> [Your objective]: An exact reprint of the whole listing is what the answer must contain.

> [Recorded information]:
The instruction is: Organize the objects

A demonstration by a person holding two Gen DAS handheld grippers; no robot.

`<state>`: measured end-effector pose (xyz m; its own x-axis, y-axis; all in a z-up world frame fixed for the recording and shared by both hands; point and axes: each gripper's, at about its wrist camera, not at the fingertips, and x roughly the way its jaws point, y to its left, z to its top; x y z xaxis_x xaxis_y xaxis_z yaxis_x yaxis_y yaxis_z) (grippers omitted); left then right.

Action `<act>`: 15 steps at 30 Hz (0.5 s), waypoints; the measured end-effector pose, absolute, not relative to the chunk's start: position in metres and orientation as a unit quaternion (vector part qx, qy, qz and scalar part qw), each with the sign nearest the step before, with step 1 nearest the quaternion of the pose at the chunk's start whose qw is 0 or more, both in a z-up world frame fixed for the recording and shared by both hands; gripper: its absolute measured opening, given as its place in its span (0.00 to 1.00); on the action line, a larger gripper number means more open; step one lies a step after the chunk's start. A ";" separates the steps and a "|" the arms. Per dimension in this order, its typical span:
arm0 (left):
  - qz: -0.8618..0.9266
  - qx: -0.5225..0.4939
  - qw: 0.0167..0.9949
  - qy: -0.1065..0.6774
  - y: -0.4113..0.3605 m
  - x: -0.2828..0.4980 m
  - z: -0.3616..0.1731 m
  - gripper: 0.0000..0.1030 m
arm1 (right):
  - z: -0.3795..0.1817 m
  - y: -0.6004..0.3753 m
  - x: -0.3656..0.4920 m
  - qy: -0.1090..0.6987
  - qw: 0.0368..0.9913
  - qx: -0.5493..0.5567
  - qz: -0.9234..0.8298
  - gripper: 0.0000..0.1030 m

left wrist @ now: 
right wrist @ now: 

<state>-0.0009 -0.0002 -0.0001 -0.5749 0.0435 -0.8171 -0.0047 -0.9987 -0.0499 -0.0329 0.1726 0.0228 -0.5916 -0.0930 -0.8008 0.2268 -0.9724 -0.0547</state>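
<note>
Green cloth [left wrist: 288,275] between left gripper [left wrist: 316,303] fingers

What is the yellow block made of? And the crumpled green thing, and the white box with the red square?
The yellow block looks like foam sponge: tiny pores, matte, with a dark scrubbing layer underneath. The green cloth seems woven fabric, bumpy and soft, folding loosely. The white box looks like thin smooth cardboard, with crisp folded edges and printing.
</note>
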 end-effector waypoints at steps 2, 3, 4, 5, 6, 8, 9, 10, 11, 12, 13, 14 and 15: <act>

> [The completed task]:
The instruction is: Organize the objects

A demonstration by a person holding two Gen DAS handheld grippers; no robot.

`<state>`: measured end-effector pose (xyz m; its own x-axis, y-axis; all in a z-up world frame fixed for the recording and shared by both hands; point and axes: each gripper's, at about its wrist camera, not at the fingertips, and x roughly the way its jaws point, y to its left, z to its top; x y z xaxis_x xaxis_y xaxis_z yaxis_x yaxis_y yaxis_z) (grippers omitted); left then right.

Action `<act>`: 15 steps at 30 Hz (0.5 s), waypoints; the measured end-effector pose, absolute, not relative to the chunk's start: position in metres and orientation as a unit quaternion (vector part qx, qy, qz and scalar part qw), each with the sign nearest the step before, with step 1 nearest the quaternion of the pose at the chunk's start whose qw is 0 or more, both in a z-up world frame fixed for the recording and shared by both hands; gripper: its absolute measured opening, given as its place in its span (0.00 to 1.00); on the action line, a larger gripper number means more open; step one lies a step after the chunk's start. A ";" separates the steps and a "|" the arms. Per dimension in this order, its typical span:
arm0 (left):
  - qz: -0.8618..0.9266
  - qx: -0.5225..0.4939
  - qw: 0.0167..0.9949
  - qy: -0.1065..0.6774
  - y: -0.4113..0.3605 m
  - x: -0.2828..0.4980 m
  - z: -0.3616..0.1731 m
  - gripper: 0.0000..0.1030 m
arm1 (right):
  - z: -0.3795..0.1817 m
  - y: -0.6004..0.3753 m
  - x: -0.3656..0.4920 m
  - qy: -0.1090..0.6987
  - qw: 0.0368..0.9913
  - qx: -0.5493..0.5567
  - qz: -0.9234..0.8298
  - gripper: 0.0000..0.1030 m

left wrist @ now: 
right wrist @ now: 

<state>-0.0009 -0.0002 -0.0001 -0.5749 0.0435 -0.8171 -0.0047 -0.9987 -0.0499 -0.0329 0.1726 0.0228 -0.5916 -0.0930 -0.8008 0.2268 -0.9724 -0.0547</state>
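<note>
Green cloth [left wrist: 288,275] between left gripper [left wrist: 316,303] fingers

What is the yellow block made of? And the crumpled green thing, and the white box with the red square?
The yellow block looks like foam sponge: tiny pores, matte, with a dark scrubbing layer underneath. The green cloth seems woven fabric, bumpy and soft, folding loosely. The white box looks like thin smooth cardboard, with crisp folded edges and printing.
</note>
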 end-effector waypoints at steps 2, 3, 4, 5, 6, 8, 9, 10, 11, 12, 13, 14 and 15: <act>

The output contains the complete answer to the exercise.